TASK STATEMENT: Word for word, copy the entire listing.

==================================================

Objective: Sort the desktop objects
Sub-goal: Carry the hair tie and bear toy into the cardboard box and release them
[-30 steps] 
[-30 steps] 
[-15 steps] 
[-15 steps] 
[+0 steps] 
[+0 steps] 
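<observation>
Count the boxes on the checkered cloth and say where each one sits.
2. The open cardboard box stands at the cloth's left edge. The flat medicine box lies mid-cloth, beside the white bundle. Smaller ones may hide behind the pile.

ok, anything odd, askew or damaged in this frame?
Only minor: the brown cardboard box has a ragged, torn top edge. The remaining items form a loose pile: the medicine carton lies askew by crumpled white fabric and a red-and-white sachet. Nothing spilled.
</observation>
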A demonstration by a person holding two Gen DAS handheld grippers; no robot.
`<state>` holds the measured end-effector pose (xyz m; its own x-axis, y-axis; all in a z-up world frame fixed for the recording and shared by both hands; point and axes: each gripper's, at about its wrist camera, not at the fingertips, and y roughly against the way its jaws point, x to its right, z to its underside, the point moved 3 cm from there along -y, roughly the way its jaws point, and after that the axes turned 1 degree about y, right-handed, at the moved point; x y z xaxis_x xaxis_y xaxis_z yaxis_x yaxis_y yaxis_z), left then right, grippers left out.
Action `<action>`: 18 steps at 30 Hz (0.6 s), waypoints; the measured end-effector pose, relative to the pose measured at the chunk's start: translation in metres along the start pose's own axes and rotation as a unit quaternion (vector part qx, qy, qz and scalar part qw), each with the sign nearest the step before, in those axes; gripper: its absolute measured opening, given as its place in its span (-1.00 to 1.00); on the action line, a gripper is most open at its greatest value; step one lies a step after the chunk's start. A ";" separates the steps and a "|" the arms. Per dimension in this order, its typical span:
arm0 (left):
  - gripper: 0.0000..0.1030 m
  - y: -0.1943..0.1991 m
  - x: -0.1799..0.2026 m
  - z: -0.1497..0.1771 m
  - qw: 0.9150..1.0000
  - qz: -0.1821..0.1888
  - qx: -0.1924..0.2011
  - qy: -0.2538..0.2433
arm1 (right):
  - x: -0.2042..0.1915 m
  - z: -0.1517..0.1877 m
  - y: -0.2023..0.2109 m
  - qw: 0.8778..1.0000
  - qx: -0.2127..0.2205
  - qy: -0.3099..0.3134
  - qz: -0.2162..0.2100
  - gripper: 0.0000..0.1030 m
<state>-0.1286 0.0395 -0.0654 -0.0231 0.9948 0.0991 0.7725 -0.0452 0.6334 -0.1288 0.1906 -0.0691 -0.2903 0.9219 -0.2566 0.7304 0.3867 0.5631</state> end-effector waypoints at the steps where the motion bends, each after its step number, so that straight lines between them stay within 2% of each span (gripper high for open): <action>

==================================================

RESPONSE FOR THIS EXERCISE:
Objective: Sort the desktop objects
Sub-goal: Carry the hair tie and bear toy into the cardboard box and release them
[-30 steps] 
[-30 steps] 
[-15 steps] 
[-15 steps] 
[+0 steps] 
[+0 steps] 
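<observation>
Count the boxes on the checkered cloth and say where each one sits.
2. The open cardboard box stands at the cloth's left edge. The flat medicine box lies mid-cloth, beside the white bundle. Smaller ones may hide behind the pile.

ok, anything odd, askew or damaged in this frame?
Only minor: the brown cardboard box has a ragged, torn top edge. The remaining items form a loose pile: the medicine carton lies askew by crumpled white fabric and a red-and-white sachet. Nothing spilled.
</observation>
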A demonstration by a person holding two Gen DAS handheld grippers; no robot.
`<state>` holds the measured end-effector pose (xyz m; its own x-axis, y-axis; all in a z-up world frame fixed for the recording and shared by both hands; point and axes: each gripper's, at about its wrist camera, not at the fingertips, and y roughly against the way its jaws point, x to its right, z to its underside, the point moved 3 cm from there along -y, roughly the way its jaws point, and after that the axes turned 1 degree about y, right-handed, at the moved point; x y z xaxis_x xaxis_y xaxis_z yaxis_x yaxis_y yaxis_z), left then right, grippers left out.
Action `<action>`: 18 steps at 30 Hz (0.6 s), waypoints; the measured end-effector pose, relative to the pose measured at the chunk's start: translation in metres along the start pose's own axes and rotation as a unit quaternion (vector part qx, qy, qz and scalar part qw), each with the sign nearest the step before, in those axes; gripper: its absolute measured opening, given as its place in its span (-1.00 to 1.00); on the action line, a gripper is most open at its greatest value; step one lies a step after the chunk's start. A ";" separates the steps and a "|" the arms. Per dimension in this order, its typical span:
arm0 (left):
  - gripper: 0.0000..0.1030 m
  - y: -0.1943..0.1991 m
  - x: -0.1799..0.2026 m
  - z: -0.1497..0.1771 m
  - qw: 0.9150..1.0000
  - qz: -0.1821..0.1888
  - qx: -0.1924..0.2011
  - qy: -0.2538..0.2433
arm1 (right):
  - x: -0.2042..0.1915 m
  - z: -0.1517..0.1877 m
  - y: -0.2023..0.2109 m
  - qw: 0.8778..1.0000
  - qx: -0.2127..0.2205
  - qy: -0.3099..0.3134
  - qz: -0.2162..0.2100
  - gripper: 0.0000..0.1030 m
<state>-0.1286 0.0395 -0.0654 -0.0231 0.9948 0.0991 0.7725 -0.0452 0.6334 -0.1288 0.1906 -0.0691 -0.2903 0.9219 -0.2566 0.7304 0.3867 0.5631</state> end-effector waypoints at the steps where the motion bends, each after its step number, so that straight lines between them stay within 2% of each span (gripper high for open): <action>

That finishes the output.